Chacun de ces dix chapitres a son réalisateur, ses personnages et sa propre intrigue. "Rétention" est le premier court-métrage. On est plongé soudainement dans le quotidien d’un groupe d’hommes, qui cohabitent dans une chambre d’asile psychiatrique. Par le biais de la télévision, ils découvrent avec stupéfaction ce que leur pays est en train de vivre. Là où le réalisateur de Rétention, Sherif Arafa a été judicieux, c’est qu’il a transposé la révolution de la place Tahrir à l'intérieur de cette chambre, créant un microcosme qui reflète à la fois les évènements de l’extérieur et la société égyptienne. Spectateurs au départ, ils deviennent donc acteurs. Les personnages adoptent un rôle symbolique, et incarnent la jeunesse, les médias, l’enseignement, la police... Mais plus l’intrigue se déroule, plus les langues se délient. Ce chapitre initial, probablement le plus représentatif de la situation égyptienne, nous permet d’entrer d’emblée dans le vif du sujet. Parmi les autres histoires qui nous sont contées, on découvre notamment une jeune vendeuse à la sauvette durant une manifestation ("Création de Dieu"), un grand-père et son petit-fils tentant désespérément de rentrer chez eux ("Couvre-feu"), mais aussi un internaute qui assiste à la révolution uniquement par le biais de son ordinateur ("Fenêtre") et un coiffeur qui devient héros malgré lui ("Ashraf Seberto"). Les réalisateurs oscillent habillement entre morceaux de vie, images de la révolution, et extraits clés des discours télévisés des acteurs politiques. Le long-métrage respecte la chronologie des évènements puisque chaque histoire se déroule entre le 25 janvier et le 11 février 2011.

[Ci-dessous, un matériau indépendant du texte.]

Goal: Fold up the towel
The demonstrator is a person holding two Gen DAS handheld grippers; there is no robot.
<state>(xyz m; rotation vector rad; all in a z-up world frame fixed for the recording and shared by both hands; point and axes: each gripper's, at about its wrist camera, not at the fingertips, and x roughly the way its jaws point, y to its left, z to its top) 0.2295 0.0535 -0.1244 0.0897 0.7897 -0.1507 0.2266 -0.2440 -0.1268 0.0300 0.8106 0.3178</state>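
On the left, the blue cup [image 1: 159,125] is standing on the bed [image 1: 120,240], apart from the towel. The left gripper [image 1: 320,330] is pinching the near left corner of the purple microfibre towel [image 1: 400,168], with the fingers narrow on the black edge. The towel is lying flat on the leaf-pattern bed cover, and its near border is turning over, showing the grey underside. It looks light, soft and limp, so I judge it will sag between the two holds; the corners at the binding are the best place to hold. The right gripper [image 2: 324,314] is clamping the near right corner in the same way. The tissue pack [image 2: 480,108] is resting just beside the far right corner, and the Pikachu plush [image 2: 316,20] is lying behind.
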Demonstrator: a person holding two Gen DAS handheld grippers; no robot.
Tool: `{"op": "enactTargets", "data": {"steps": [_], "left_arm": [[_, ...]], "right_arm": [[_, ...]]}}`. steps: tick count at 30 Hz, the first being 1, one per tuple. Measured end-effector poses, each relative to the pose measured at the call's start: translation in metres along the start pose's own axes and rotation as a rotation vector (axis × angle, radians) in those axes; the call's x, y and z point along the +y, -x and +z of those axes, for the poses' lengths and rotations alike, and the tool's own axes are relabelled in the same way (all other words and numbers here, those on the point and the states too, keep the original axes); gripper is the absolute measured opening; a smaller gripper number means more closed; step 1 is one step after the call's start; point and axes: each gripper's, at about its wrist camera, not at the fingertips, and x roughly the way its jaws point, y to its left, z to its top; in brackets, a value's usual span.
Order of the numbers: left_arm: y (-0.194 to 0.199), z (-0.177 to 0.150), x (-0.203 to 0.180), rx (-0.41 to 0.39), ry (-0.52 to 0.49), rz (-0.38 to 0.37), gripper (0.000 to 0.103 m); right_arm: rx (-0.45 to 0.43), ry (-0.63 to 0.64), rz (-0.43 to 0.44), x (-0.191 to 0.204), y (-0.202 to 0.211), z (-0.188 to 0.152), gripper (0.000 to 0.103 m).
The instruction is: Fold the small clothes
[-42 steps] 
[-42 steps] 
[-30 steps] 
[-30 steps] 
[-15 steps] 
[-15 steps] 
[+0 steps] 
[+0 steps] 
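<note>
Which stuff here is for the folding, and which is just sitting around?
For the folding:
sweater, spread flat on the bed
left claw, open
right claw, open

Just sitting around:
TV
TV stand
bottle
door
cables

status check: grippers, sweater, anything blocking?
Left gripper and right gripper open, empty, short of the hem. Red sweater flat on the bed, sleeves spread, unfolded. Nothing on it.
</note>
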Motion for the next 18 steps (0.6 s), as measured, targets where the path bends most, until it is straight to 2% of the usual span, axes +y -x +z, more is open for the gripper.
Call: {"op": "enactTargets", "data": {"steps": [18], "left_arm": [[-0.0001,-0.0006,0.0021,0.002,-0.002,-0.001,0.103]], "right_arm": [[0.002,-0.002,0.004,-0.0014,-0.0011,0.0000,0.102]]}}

En salles le 7 septembre prochain, le long-métrage fût présenté cette année à Cannes, alors que l’Egypte était l’invitée d’Honneur du festival. Des polémiques avaient alors pointé le bout de leur nez... Deux des réalisateurs, Marwan Hamed ("1919") et Sherif Arafa ("Rétention") avaient en effet collaboré à plusieurs reprises avec le régime Moubarak, réalisant notamment des clips de campagne pour la réélection du chef d’Etat en 2005. On aurait pu craindre de toute façon que ce long-métrage soit orienté. On ne décèle pourtant aucune prise de position. 1919 de Marwan Hamed raconte l’arrestation d’un des principaux leaders révolutionnaires la veille du grand jour mais les opinions pro-Moubarak du flic qui le torture sont également mises en avant. La diversité des personnages de 18 jours nous permet de s’attacher aux partisans de la Révolution mais aussi à ses opposants, comme ce couturier sorti du coma au moment des évènements et qui, apeuré, décide de s’enfermer ("Les gâteaux de la Révolution"). On s’émeut profondément devant "Tahrir 2.2" et on rit face aux Egyptiens qui retournent leur veste pour mieux vendre leurs drapeaux dans Quand le déluge survient. En réalité, on découvre un film au thème politique mais profondément apolitique. On a la sensation qu'en filmant l'environnement vital des personnages, les réalisateurs ont préféré insister sur le rôle de la population dans cette révolution, et de montrer sa prépondérance sur le rôle des politiciens. 18 jours est donc un film social, qui parle pas de la Révolution égyptienne, de la place des femmes, de la misère. Il reste avant tout une capture de quelques citoyens parmi tant d’autres, une photographie de l’Egypte, mais qui nous réconcilie avec des valeurs telles que la nostalgie, l’amour de la patrie, la famille, l’amitié. Bref, un film profondément humain.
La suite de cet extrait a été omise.